Abbildung 3 Fovea. Schnitt durch die Fovea, die in Epon eingebettet war und in Scheiben geschnitten auf einem ultramicrotrome bei 700nm. Die Photorezeptorschicht (PR) wurde verwendet, um die Abschnitte auszurichten. Beachten Sie, dass das gesamte Ausmaß der Photorezeptoren identifiziert werden können zeigt einen geeigneten Winkel in der Frontalebene werden. Dichte-Messungen wurden bei 300 m, 500 m und 800 m vom Zentrum der Fovea Grube mit dem Bioquant Imaging-System übernommen.
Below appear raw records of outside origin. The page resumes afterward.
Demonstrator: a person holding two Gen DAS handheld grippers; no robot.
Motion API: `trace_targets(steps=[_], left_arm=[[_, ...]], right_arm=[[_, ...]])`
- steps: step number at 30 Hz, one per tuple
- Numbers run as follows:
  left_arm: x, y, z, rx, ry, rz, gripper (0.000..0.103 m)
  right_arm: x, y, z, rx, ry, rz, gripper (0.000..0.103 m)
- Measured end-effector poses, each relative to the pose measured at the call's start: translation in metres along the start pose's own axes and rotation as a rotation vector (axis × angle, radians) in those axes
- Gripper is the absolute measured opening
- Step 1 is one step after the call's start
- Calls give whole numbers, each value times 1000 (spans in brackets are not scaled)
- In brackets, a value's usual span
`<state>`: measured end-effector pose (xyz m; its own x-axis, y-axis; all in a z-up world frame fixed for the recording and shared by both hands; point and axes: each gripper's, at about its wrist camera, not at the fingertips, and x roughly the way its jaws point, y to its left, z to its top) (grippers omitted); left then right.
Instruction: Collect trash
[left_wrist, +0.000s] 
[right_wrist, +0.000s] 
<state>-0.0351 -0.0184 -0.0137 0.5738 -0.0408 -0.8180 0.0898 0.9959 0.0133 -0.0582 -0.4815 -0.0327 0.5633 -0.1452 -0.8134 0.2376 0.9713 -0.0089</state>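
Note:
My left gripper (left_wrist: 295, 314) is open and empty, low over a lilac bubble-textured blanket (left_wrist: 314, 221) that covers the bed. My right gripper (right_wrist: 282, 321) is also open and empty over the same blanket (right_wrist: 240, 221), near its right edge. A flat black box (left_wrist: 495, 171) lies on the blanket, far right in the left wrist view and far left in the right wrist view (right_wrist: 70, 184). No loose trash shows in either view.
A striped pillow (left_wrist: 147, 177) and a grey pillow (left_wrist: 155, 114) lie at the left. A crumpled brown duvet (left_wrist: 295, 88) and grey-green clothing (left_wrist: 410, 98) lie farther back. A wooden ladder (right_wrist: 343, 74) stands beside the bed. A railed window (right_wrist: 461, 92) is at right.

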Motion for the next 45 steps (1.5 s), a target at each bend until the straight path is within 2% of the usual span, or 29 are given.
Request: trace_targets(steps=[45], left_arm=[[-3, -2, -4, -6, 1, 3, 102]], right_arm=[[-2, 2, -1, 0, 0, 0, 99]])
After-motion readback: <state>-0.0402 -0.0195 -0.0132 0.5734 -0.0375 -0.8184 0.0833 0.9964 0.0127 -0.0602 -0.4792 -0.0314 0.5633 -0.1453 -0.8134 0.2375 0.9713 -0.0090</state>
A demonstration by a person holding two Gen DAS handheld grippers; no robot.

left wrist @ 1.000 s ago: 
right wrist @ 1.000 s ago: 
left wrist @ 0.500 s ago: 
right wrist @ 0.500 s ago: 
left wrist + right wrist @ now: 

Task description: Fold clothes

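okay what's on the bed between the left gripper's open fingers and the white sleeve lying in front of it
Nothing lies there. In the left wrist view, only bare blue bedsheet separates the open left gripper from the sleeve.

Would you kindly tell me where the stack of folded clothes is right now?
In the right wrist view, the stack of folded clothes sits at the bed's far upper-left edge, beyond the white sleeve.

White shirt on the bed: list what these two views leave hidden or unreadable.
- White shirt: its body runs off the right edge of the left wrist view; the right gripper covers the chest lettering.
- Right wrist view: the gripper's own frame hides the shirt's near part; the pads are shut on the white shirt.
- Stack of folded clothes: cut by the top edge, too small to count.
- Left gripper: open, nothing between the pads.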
RG - retinalen Ganglienzellen Schicht; IP - inneren plexiformen Schicht; IN - innere Körnerschicht; OP - plexiformen Schicht; ON - äußere Körnerschicht; Balken = 50 m

Die Vorbereitung der Netzhaut als wholemount ermöglicht die Analyse der Topographie und räumliche Verteilung der entweder die Ganglienzellschicht oder den Endothelzellen der retinalen Gefäße ^3. Die Quantifizierung der Zelldichte in der Peripherie der Netzhaut von Primaten ist leicht erreicht. jedoch in perifovealen und fovealen Regionen, behindert das Stapeln mehrerer Schichten in den Ganglienzellen Quantifizierung. Um dies zu umgehen potenzielle Verzerrung kann der Fovea und perifovealen Region aus der wholemount Vorbereitung seziert werden, eingebettet in Epon und seriell geschnitten mit einem Ultramikrotom zu Semidünnschnitten in der Frontalebene ^2,4 erhalten. Es gibt eine Reihe weiterer Nachteile, die wholemount Vorbereitung, die mit alternativen Probenahme Paradigmen überwunden werden können.

Unter isometrischen Proben aus der Netzhaut und Schneiden in der koronalen Ebene entweder auf einem Kryostaten oder Vibratom ermöglicht spezifische Untersuchung der verschiedenen Schichten, die nicht ohne weiteres auf einem wholemount Vorbereitung durchgeführt werden können. Schnitte auf diese Weise ermöglicht auch die Anwendung von mehreren immnohistochemistry Protokolle ^5. Diese Abschnitte können dann von der Folie entfernt werden, eingebettet in Epon und in Scheiben geschnitten auf einem Ultramikrotom. Mit einem Ultramikrotom geringfügige Änderungen in der Schnittwinkel gemacht, um ein Standard-koronalen Ebene durch die Photorezeptoren zu gewährleisten. Nach einer Standard-Flugzeug erhalten worden ist, kann Schichtdicke gemessen und verglichen werden zwischen Netzhaut Regionen und Themen. Darüber hinaus können Epon eingebetteten Gewebe in elektronenmikroskopischen Studien verwendet werden, um ultrastrukturelle Eigenschaften der Retina ⁶ zeigen.